*What to work on:*
Go from the first line below to the one with "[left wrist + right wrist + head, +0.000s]" and print each line exactly.

*Data records:*
——
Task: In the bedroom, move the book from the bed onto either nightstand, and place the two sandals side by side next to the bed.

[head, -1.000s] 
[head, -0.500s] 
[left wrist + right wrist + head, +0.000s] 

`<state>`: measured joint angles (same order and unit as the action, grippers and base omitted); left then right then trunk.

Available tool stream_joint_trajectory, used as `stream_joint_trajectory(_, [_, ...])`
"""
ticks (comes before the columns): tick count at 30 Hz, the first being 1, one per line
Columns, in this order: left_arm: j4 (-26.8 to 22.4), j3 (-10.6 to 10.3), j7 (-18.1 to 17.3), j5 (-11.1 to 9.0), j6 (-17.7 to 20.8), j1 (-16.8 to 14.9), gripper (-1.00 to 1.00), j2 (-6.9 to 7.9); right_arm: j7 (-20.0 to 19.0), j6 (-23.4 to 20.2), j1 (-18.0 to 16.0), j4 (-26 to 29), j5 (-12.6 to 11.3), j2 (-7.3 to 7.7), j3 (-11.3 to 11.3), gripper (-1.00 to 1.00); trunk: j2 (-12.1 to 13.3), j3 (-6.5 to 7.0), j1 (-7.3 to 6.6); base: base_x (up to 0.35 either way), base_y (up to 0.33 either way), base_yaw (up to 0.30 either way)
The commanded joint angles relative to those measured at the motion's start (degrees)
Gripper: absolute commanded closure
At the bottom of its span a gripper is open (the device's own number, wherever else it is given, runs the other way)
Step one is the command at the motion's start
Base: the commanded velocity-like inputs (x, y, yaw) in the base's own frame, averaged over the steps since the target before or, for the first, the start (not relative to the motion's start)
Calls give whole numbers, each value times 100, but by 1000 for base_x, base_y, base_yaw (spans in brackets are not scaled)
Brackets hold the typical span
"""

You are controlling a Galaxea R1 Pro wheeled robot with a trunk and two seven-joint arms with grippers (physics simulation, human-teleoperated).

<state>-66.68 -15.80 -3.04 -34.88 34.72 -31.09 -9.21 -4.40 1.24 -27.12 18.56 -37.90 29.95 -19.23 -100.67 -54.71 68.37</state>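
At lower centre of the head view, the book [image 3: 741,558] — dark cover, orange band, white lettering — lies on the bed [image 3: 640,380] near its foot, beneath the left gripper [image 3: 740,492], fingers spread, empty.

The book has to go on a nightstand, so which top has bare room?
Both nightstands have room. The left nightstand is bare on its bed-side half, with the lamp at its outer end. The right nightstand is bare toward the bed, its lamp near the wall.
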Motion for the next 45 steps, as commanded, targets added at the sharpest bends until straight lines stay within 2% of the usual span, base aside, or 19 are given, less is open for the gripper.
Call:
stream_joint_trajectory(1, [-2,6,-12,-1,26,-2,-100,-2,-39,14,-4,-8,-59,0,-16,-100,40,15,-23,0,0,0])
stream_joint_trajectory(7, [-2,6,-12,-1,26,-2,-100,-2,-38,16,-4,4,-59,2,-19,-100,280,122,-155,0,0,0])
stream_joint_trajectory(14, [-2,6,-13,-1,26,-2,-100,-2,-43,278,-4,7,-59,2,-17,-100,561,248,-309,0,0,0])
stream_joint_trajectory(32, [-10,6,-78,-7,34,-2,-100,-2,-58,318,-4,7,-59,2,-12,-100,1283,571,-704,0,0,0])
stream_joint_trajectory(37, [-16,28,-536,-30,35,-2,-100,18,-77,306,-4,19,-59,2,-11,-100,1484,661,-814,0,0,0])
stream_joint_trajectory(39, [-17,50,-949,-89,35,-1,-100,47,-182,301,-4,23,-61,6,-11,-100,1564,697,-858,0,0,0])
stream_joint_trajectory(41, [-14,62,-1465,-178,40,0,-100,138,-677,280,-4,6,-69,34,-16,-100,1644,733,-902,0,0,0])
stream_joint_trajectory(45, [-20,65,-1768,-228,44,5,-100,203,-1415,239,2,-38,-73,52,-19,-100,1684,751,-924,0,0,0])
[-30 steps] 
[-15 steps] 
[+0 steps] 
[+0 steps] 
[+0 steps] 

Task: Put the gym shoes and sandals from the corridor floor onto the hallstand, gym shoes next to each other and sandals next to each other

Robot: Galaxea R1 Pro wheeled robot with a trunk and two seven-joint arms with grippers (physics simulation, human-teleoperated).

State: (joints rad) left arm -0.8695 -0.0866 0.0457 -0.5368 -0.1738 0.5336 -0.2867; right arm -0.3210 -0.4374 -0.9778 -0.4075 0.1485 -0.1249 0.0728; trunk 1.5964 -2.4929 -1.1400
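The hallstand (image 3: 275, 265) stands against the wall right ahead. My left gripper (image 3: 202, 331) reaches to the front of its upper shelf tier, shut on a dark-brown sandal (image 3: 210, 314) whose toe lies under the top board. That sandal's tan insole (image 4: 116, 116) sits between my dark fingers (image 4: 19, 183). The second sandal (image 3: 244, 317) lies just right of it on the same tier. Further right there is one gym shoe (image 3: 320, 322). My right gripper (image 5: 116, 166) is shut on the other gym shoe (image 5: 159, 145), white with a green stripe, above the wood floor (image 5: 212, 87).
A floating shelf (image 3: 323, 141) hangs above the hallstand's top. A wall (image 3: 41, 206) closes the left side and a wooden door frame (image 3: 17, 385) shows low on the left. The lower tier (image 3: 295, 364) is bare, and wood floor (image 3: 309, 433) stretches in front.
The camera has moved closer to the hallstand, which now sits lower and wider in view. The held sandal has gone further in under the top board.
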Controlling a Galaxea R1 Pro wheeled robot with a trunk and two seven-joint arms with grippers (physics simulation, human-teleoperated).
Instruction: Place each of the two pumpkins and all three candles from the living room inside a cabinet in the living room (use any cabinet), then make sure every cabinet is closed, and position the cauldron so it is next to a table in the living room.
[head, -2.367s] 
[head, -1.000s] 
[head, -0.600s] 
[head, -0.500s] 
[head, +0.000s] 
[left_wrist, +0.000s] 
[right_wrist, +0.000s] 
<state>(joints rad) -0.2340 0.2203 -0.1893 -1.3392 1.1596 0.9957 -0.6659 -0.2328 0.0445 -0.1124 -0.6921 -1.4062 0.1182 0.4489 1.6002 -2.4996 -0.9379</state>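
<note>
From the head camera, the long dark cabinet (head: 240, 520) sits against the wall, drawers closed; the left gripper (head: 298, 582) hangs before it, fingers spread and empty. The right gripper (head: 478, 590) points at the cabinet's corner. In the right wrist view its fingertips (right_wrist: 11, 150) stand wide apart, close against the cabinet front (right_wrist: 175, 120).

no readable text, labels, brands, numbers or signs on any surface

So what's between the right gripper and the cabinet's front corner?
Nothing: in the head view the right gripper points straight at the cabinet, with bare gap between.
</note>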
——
*Reply to the task:*
Task: In the bedroom, move the book from the bed onto either nightstand, and place the two sandals side by side next to the bed.

[head, -1.000s] 
[head, -0.500s] 
[left wrist + right wrist + head, +0.000s] 

This output has been written out in full.